070P University of Cambridge
The Twelfth International Conference on Endothelin 2011



The role of endothelin and metalloproteinases in the first trimester placenta

Martina Dieber-Rotheneder1, Viktoria Riegelbauer1, Ursula Hiden1, Nassim Ghaffari-Tabrizi2, Mila Cervar-Zivkovic1, Gernot Desoye1. 1Medical University Graz, Dept of Obstetrics and Gynecology, Austria, 2Medical University Graz, Institute of Pathophysiology, Austria.


Introduction: Trophoblast invasion is crucial in early pregnancy in order to anchor the placenta and the fetus in the uterus and to establish adequate utero-placental blood flow by remodelling the spiral arteries. These processes are mediated by matrix degrading enzymes such as metalloproteinases (MMPs). Impaired invasion of trophoblasts has been implicated in severe pregnancy complications such as missed abortions, pre-eclampsia (PE) or fetal growth restriction (FGR). Increased levels of ET-1, a regulator of trophoblast invasion, were found in patients with PE and FGR. The present study tested the hypothesis that MMPs and their inhibitors (TIMPs) are expressed in the first trimester placenta and are modified by ET-1.

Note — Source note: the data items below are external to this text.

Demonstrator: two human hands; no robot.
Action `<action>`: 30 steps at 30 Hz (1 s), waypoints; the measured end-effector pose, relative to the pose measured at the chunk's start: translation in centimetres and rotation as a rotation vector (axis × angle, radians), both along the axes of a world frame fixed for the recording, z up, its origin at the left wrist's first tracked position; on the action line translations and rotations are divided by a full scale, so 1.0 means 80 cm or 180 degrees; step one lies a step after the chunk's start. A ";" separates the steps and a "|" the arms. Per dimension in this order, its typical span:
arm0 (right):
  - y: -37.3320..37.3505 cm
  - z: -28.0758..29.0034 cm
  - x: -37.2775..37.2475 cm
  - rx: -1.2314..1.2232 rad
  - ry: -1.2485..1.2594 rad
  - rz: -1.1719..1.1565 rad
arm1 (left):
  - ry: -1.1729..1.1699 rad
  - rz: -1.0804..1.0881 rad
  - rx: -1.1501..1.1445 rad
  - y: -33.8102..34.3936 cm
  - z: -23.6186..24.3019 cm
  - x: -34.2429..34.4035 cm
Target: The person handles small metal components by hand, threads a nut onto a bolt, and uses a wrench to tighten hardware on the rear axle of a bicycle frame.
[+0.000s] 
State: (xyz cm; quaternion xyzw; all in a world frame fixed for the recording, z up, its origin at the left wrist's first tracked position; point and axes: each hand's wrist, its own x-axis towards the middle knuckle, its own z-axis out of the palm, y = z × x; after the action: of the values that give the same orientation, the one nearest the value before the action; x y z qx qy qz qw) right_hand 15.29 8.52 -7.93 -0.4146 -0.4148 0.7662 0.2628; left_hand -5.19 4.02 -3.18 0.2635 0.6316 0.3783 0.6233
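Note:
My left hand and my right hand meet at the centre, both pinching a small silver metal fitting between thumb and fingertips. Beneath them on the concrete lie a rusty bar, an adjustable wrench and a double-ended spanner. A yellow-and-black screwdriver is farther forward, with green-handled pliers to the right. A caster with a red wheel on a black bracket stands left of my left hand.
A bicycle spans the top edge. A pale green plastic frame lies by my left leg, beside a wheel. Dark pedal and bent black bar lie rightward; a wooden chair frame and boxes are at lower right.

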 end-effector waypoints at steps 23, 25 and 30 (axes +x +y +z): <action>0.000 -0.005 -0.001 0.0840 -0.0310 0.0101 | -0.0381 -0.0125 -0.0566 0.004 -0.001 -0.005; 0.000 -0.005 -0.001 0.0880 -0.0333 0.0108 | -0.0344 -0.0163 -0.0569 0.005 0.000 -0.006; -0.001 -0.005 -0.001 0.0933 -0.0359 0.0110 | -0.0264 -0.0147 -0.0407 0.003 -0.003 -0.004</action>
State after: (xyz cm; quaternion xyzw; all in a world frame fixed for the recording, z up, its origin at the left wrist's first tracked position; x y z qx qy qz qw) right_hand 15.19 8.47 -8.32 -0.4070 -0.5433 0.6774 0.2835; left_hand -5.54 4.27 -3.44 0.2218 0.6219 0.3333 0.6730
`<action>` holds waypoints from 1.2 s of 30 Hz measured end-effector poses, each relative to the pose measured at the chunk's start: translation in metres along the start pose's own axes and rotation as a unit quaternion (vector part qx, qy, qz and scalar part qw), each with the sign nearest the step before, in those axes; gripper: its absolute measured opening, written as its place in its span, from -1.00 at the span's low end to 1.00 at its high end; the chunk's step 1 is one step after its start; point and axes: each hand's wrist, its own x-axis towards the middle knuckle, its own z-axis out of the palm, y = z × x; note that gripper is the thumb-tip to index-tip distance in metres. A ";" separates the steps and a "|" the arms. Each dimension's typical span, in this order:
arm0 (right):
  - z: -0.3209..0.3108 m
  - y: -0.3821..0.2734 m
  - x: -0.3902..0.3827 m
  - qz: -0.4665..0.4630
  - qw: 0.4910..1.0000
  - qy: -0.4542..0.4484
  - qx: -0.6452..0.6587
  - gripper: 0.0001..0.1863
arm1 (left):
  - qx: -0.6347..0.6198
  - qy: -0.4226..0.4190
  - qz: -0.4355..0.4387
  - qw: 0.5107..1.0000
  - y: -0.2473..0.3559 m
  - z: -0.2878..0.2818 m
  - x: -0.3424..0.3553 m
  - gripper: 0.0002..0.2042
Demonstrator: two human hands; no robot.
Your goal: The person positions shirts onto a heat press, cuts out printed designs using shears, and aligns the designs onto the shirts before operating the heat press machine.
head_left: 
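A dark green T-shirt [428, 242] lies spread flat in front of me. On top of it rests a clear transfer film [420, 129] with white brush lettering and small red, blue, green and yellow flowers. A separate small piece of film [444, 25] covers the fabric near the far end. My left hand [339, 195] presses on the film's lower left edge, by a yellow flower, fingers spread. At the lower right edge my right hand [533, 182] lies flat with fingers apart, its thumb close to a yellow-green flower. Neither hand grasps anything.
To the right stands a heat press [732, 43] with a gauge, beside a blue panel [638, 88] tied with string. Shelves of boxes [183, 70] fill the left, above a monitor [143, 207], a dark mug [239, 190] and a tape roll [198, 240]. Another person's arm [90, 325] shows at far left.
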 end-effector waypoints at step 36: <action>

Methods: The human first trimester trophoblast cell line ACH-3P was cultured on various matrices (laminin, fibronectin, collagen-1, gelatine and uncoated plates) for five days and the expression of MMPs and TIMPs was determined by semiquantitative RT-PCR. Expression signals were normalized to the ribosomal protein L-30. Expression levels were compared in various human organs (placenta, heart, uterus, brain; Clontech No:636643) which served as positive controls. Cells (plated on gelatine) were incubated in the presence or absence of ET-1 (1-100 nM) for 24 hours and the expression of those MMPs and TIMPs that had shown highest expression in the previous experiments was determined. The activity of the gelatinases (MMP-2 and -9) in the supernatants was examined by gelatine-zymography.

Results: The different matrices did not effect the expression of MMPs and TIMPs. MMP-2, -14, -15 and -19 and TIMPs 1-4 showed the highest expression in ACH-3P cells. MMP-11 and MMP-24 were only weakly expressed. All other MMPs could not be detected. ET-1 (100 nM) caused a significant down-regulation in expression of MMP-14 (30%, p = 0.03), -15 (25%, p = 0.02), and -19 (8%, p = 0.05) while TIMP-1 (39%, p = 0.001), -2 (8%, p = 0.05)), -3 (25%, p = 0.05) and -4 (17%, p = 0.04) were up-regulated. No significant changes in MMP-2 activity could be determined by gelatine-zymography of the cell supernatants.

Conclusion: ET-1 results in a disbalance of MMPs and TIMPs, their inhibitors, favoring invasion inhibiting enzymes. Therefore elevated levels of ET-1 may contribute to impaired trophoblast invasion observed in PE and FGR.


Grants: Kulturamt Stadt Graz, Wissenschaftsförderung des Landes Steiermark.